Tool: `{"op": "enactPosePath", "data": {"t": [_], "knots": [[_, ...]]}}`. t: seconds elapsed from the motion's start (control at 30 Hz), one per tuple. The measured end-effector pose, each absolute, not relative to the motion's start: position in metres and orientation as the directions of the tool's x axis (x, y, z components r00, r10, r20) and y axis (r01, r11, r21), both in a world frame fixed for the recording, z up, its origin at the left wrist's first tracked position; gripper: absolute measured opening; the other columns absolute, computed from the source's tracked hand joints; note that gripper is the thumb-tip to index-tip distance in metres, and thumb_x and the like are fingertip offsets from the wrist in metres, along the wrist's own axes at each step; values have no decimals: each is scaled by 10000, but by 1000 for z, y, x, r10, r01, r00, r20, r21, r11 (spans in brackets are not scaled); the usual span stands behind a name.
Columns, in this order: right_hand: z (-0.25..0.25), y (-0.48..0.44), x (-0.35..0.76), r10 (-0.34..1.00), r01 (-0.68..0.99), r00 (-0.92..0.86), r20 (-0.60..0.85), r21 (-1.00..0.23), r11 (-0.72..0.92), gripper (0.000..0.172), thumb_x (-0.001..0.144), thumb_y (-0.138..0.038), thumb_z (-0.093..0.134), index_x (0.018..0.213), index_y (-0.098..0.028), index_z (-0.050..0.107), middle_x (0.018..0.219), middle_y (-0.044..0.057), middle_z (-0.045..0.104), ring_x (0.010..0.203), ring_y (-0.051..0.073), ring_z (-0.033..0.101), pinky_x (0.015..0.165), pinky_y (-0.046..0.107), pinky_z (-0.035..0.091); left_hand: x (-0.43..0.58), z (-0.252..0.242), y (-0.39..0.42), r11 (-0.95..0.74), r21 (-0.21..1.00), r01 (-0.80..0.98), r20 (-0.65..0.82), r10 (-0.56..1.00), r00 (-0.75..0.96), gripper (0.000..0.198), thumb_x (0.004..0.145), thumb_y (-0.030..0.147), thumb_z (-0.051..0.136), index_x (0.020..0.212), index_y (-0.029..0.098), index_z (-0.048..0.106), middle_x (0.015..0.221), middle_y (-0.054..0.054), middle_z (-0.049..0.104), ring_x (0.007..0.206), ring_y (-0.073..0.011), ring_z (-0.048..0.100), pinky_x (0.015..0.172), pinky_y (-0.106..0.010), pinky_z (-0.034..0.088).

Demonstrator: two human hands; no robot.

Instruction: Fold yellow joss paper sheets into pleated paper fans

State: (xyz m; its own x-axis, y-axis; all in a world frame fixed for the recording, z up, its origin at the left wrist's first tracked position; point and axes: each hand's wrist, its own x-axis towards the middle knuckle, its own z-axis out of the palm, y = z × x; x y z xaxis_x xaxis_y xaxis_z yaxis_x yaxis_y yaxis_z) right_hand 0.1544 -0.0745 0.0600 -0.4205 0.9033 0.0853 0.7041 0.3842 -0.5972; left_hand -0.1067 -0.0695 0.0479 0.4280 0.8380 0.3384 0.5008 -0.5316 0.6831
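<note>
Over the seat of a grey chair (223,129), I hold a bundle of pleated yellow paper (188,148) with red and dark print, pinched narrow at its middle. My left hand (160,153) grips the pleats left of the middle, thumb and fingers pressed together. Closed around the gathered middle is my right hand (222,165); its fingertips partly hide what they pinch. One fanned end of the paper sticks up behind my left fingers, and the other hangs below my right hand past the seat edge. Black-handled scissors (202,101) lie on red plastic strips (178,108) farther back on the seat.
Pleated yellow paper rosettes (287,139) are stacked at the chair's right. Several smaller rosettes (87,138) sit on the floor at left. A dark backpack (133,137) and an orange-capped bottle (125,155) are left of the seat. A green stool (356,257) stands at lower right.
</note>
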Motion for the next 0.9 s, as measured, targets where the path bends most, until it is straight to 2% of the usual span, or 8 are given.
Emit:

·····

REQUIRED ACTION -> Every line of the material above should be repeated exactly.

SOLUTION FOR THIS TASK ->
Tool: `{"op": "enactPosePath", "data": {"t": [_], "knots": [[_, ...]]}}`. t: seconds elapsed from the motion's start (control at 30 Hz), one per tuple. The measured end-effector pose, each absolute, not relative to the motion's start: position in metres and orientation as the directions of the tool's x axis (x, y, z components r00, r10, r20) and y axis (r01, r11, r21), both in a world frame fixed for the recording, z up, its origin at the left wrist's first tracked position; gripper: absolute measured opening; the other columns absolute, computed from the source's tracked hand joints; note that gripper is the thumb-tip to index-tip distance in metres, and thumb_x and the like are fingertip offsets from the wrist in metres, along the wrist's own axes at each step; values have no decimals: each is scaled by 10000, but by 1000 for z, y, x, r10, r01, r00, r20, r21, r11 (spans in brackets are not scaled); the usual span stands behind a name.
Columns, in this order: right_hand: z (-0.25..0.25), y (-0.48..0.44), x (-0.35..0.76), r10 (-0.34..1.00), r01 (-0.68..0.99), r00 (-0.92..0.86), r20 (-0.60..0.85), r21 (-1.00..0.23), r11 (-0.72..0.92), gripper (0.000..0.172), thumb_x (-0.001..0.144), thumb_y (-0.138..0.038), thumb_z (-0.093..0.134), index_x (0.018..0.213), index_y (-0.098..0.028), index_z (-0.050..0.107), middle_x (0.018..0.219), middle_y (-0.044..0.057), middle_z (-0.045..0.104), ring_x (0.010..0.203), ring_y (-0.051..0.073), ring_z (-0.033..0.101), pinky_x (0.015..0.165), pinky_y (-0.046..0.107), pinky_z (-0.035..0.091); left_hand: x (-0.43..0.58), z (-0.252..0.242), y (-0.39..0.42), r11 (-0.95..0.74), r21 (-0.21..1.00), r01 (-0.80..0.98), r20 (-0.65..0.82), r10 (-0.56..1.00), r00 (-0.75..0.96), gripper (0.000..0.198), thumb_x (0.004..0.145), thumb_y (-0.030..0.147), thumb_z (-0.051..0.136), index_x (0.020..0.212), index_y (-0.029..0.098), index_z (-0.048..0.106), middle_x (0.015..0.221), middle_y (-0.054..0.054), middle_z (-0.049..0.104), ring_x (0.007..0.206), ring_y (-0.073..0.011), ring_z (-0.048..0.100), pinky_x (0.015..0.172), pinky_y (-0.106..0.010), pinky_z (-0.034..0.088).

Demonstrator: two human hands; no robot.

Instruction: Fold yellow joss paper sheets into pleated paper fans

State: (xyz m; its own x-axis, y-axis; all in a world frame fixed for the recording, z up, its origin at the left wrist's first tracked position; point and axes: each hand's wrist, its own x-axis towards the middle knuckle, its own z-axis out of the palm, y = z × x; x y z xaxis_x xaxis_y xaxis_z yaxis_x yaxis_y yaxis_z) right_hand 0.1544 -0.0745 0.0600 -0.4205 0.9033 0.0853 0.7041 0.3842 -0.5972; left_hand -0.1067 -0.0695 0.0479 0.4280 0.8380 0.3384 0.5008 -0.5316 0.6831
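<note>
Over the seat of a grey chair (223,129), I hold a bundle of pleated yellow paper (188,148) with red and dark print, pinched narrow at its middle. My left hand (160,153) grips the pleats left of the middle, thumb and fingers pressed together. Closed around the gathered middle is my right hand (222,165); its fingertips partly hide what they pinch. One fanned end of the paper sticks up behind my left fingers, and the other hangs below my right hand past the seat edge. Black-handled scissors (202,101) lie on red plastic strips (178,108) farther back on the seat.
Pleated yellow paper rosettes (287,139) are stacked at the chair's right. Several smaller rosettes (87,138) sit on the floor at left. A dark backpack (133,137) and an orange-capped bottle (125,155) are left of the seat. A green stool (356,257) stands at lower right.
</note>
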Motion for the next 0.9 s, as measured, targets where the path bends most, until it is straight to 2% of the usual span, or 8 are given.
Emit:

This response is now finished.